Lex Pan Law is a full-service technology and intellectual property law firm based in Portland, Oregon. With a deep background in patent law also provides specialized advice to engineering teams and engineering management about the complex intersection between technology and the law. Having a long-standing interest in the intersection of copyright law and technology, the firm has extensive experience and community contacts in the free and open source licensing world (including software, hardware, and content).
Founding attorney McCoy Smith has a long history with the OSI. He was on the License Proliferation Committee from 2004-2006 and has been a regular commenter on the license-review and license-discuss mailing lists for many years. McCoy wrote and successfully submitted to the OSI one license for approval, and arranged for the voluntary deprecation of another. After leading the open source legal function at a Fortune 50 technology company for close to 20 years, he retired to re-enter private practice of technology law, including legal services around open source licensing.
We asked McCoy of Lex Pan Law to share the firm’s intrinsic ties to open source, its reasons for supporting the Open Source Initiative, and its hopes for the open source movement. Here’s what he said:
A large part of Lex Pan Law’s business is advising companies on their use of open source software. To understand what open source is about, we feel you really need to participate in and support the OSI. OSI fulfills a valuable role in the overall governance, legal, and philosophical underpinnings of the worldwide open source ecosystem. Plus, I’m a frequent poster on the OSI mailing list, so how could we not support them?!
In many ways, I see the OSI as a sort of “Switzerland” of open source. There are many organizations that operate within the open source movement, but in most cases they will be explicitly or implicitly biased toward one licensing or contribution model over another. The OSI serves, as best that it can within the confines of what is “open source,” as a fairly neutral arbiter of some of the more important philosophical and legal issues within the movement. It’s also an excellent forum where varied opinions on those philosophical and legal issues can be debated and resolved in a constructive way.

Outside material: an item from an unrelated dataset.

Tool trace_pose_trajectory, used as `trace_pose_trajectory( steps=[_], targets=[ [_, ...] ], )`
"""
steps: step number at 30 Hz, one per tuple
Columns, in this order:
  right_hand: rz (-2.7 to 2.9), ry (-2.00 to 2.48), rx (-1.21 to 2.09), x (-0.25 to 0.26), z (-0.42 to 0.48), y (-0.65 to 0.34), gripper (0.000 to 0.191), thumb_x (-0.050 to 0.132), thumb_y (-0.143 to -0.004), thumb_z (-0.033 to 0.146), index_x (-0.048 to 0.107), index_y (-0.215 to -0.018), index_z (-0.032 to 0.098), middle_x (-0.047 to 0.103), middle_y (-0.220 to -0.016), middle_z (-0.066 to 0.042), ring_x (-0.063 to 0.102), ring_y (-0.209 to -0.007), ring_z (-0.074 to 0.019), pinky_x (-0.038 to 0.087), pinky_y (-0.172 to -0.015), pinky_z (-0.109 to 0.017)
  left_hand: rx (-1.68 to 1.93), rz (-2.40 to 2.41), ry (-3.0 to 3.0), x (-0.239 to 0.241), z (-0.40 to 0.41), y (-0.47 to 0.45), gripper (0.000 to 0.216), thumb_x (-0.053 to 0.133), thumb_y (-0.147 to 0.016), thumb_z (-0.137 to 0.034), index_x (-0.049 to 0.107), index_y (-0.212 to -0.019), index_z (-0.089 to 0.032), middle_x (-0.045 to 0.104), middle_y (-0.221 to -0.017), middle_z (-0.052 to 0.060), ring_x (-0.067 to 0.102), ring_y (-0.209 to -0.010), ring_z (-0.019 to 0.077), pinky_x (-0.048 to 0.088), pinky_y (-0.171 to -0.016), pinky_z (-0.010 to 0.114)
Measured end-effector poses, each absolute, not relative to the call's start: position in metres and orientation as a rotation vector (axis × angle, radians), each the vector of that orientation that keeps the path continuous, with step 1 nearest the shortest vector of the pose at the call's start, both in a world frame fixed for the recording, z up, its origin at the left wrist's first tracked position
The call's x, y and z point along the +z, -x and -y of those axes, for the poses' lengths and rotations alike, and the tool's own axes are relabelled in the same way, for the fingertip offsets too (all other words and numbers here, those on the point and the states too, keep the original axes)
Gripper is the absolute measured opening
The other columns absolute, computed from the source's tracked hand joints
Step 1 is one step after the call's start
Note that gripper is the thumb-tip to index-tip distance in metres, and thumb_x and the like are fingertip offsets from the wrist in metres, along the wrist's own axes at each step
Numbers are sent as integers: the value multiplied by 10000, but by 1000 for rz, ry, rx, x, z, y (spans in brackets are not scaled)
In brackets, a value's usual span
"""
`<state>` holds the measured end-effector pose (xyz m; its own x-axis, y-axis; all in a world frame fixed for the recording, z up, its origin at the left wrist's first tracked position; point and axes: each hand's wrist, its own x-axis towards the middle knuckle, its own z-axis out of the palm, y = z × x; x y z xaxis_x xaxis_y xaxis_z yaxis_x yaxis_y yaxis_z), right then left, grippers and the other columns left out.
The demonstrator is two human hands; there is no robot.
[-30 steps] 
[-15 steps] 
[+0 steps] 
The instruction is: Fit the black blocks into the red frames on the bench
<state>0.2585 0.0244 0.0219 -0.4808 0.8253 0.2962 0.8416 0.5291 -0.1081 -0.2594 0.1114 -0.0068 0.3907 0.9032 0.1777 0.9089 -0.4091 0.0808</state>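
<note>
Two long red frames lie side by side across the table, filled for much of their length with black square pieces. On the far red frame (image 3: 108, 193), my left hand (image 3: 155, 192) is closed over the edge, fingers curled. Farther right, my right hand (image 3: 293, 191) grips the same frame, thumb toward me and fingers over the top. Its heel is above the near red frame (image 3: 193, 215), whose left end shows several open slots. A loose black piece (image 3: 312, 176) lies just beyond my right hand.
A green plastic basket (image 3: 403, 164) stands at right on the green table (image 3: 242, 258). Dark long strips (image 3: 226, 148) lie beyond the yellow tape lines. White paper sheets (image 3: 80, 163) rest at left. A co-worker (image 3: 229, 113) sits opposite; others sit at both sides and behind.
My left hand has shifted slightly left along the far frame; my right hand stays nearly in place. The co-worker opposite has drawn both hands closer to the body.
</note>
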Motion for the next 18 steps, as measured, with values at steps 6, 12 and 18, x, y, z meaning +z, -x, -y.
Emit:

For the movement in general, I think we will be seeing in 2022 a heavy emphasis on examining the financial and personnel support models of the vast web of open source projects that make up the building blocks of the modern web economy. I also anticipate seeing a continued focus on how code contribution models best support or detract from the robust and equitable development of open source code.
There are also some developments in the legal realm, particularly related to license enforcement, that may come into focus in 2022 and lead to some new thinking in years thereafter.